Na quinta-feira, 28, o governo dos Estados Unidos anunciou que o Primeiro Comando da Capital (PCC) e o Comando Vermelho (CV) foram classificados como organizações terroristas globais. O secretário de Estado, Marco Rubio, caracterizou essas facções como "duas das organizações criminosas mais violentas do Brasil".
Essa decisão foi tomada apenas dois dias após Flávio Bolsonaro, senador e pré-candidato à Presidência, solicitar diretamente a medida ao presidente Donald Trump durante uma reunião no Salão Oval, em Washington, realizada na terça-feira, 26. Embora Trump não tenha dado uma resposta imediata, indicou que consideraria o assunto.

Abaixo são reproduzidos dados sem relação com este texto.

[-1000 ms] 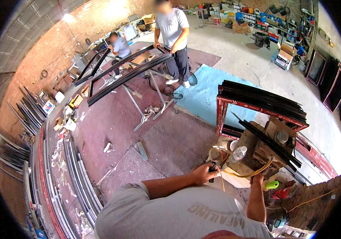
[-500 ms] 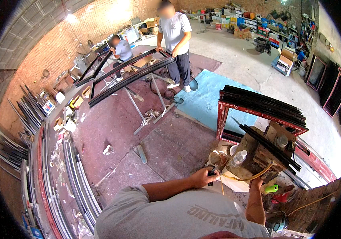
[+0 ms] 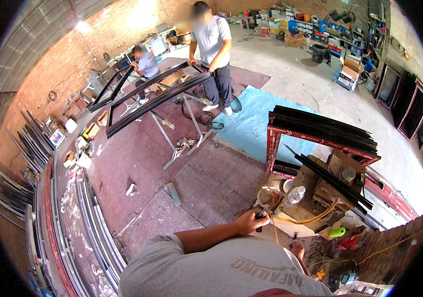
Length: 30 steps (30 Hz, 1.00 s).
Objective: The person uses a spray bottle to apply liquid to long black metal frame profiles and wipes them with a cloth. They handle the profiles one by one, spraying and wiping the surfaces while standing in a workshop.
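Gripping a small dark object (image 3: 260, 215), your left hand (image 3: 247, 222) closes around it at the near edge of a grimy brown workstand (image 3: 313, 194), just beside a smooth yellow hose (image 3: 315, 219) that bends in a shallow curve. Your right hand (image 3: 297, 249) is down close to your cloth shirt (image 3: 211, 265) — too small and shadowed to tell whether it is open or closed. On the stand are a clear, rounded plastic bottle (image 3: 296, 195) and slim, straight black bars (image 3: 332, 179). Beyond rises a stack of rectangular black frames (image 3: 323, 129) with red facing, next to a flat blue mat (image 3: 251, 119); farther off, a co-worker (image 3: 211, 42) handles a large black frame (image 3: 157, 106). Half a second ago your right hand was up by the hose — now it has dropped toward you, while your left keeps its hold.
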Each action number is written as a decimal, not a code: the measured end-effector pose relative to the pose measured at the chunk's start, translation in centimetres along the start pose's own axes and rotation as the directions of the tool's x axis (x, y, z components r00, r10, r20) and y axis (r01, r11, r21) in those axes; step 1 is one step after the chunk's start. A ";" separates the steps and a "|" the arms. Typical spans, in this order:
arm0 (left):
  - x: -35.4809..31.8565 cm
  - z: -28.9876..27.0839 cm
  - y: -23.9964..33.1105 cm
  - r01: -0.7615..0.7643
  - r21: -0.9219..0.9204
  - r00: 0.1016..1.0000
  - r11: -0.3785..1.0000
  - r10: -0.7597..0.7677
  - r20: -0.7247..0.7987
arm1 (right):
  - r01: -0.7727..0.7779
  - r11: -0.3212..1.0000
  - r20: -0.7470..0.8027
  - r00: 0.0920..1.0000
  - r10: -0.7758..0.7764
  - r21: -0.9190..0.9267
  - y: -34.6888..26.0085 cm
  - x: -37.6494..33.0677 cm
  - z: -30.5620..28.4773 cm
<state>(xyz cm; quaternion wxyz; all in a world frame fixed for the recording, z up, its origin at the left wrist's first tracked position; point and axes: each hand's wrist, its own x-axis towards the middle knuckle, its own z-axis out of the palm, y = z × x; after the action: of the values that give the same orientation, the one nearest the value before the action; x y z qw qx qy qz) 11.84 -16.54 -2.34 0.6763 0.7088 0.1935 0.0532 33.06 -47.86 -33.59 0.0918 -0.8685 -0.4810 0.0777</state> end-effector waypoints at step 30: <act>0.9 2.1 0.4 -0.133 0.281 0.952 0.951 0.201 -0.230 | -0.026 0.294 0.067 0.989 -0.129 0.955 -22.8 9.1 -29.7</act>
<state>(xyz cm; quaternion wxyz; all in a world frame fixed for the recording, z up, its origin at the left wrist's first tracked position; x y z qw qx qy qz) 13.43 -18.20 -2.28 0.5391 0.7928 0.2233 0.1760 25.79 -30.81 0.19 0.5598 -0.6212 -0.3734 0.4016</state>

Após a divulgação da decisão, Flávio Bolsonaro expressou sua satisfação nas redes sociais, descrevendo o dia como "grande" e compartilhando a publicação de Rubio que formalizava a classificação das facções. O senador destacou que PCC e Comando Vermelho operam além das fronteiras do Brasil.
Flávio teve uma agenda intensa em Washington, que incluiu reuniões com Rubio e o vice-presidente, J.D. Vance, no dia seguinte ao encontro com Trump, em 27 de maio. Durante esses encontros, o parlamentar enfatizou a importância de fortalecer a cooperação internacional no combate ao crime organizado.

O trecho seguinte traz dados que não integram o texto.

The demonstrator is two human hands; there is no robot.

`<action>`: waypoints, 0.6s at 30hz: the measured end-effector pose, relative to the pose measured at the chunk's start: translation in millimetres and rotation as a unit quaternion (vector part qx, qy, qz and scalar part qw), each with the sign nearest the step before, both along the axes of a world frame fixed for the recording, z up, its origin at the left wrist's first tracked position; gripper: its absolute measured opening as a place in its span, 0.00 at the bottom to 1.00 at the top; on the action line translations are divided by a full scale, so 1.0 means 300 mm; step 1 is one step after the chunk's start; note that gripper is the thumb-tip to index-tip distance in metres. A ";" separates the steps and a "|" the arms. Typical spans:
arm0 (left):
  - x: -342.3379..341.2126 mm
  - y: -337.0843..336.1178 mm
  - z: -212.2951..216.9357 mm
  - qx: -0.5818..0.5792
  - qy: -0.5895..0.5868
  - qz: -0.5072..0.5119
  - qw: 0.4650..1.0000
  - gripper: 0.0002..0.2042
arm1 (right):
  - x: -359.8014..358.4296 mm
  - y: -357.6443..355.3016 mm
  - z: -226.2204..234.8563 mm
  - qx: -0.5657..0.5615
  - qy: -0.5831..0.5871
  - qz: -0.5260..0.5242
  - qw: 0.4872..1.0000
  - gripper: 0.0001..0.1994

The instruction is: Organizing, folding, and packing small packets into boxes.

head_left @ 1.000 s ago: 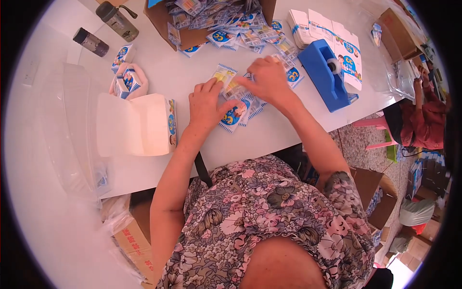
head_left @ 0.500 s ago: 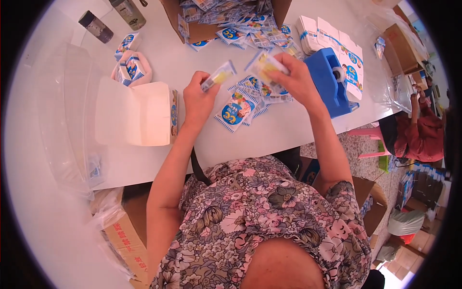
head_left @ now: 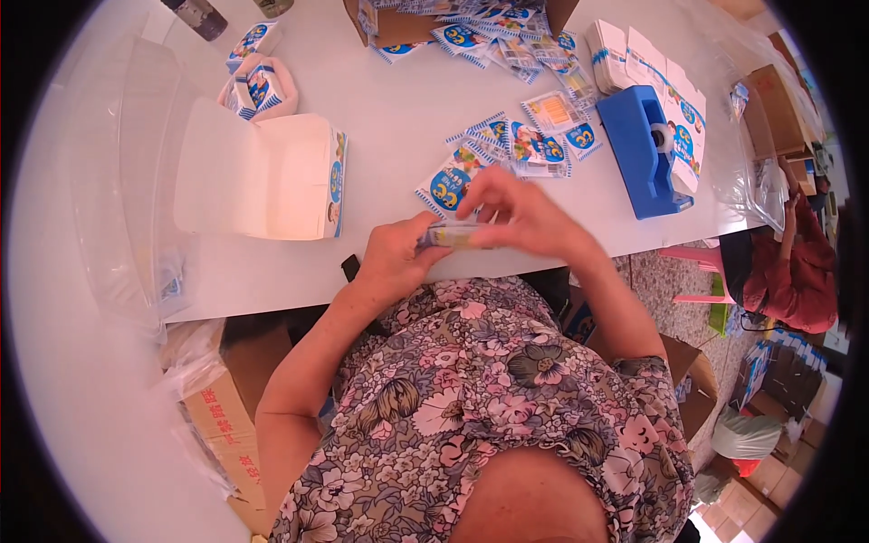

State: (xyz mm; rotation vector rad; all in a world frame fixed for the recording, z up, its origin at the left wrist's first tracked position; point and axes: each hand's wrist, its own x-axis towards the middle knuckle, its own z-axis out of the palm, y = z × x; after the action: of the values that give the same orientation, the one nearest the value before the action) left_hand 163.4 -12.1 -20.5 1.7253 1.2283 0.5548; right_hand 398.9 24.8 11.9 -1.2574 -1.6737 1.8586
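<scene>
Close to the table's near edge, my left hand (head_left: 396, 258) is closed on a small snack packet (head_left: 450, 236), seen edge-on. My right hand (head_left: 534, 220) is at the packet's right end, its thumb and forefinger apart and somewhat blurred; whether the thumb touches the packet is unclear. Just beyond my hands lies a loose pile of blue-and-white snack packets (head_left: 536, 145). One packet with yellow contents (head_left: 554, 111) rests face down at the far side of that pile. An open white carton (head_left: 288, 176) lies to the left of my left hand.
A cardboard box (head_left: 403, 33) spills many packets at the back. Right of the pile stand a blue tape dispenser (head_left: 629, 149) and flattened cartons (head_left: 644, 68). A pink bowl (head_left: 285, 90) holds small packs at the left. Another person (head_left: 792, 271) sits at far right.
Both hands have come down toward me and closer together. My right hand has let go of its packet, and one with yellow contents now lies by the pile. The view has shifted slightly.
</scene>
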 end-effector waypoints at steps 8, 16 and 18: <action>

O comunicado do Departamento de Estado também mencionou o impacto das facções, afirmando que elas comandam milhares de integrantes e têm sido responsáveis por ataques violentos contra policiais, autoridades e civis no Brasil. Além disso, o texto ressaltou que a influência e as redes ilícitas do PCC e do CV se estendem para além do território brasileiro, alinhando-se à política do governo Trump de combate ao narcotráfico e às organizações criminosas internacionais.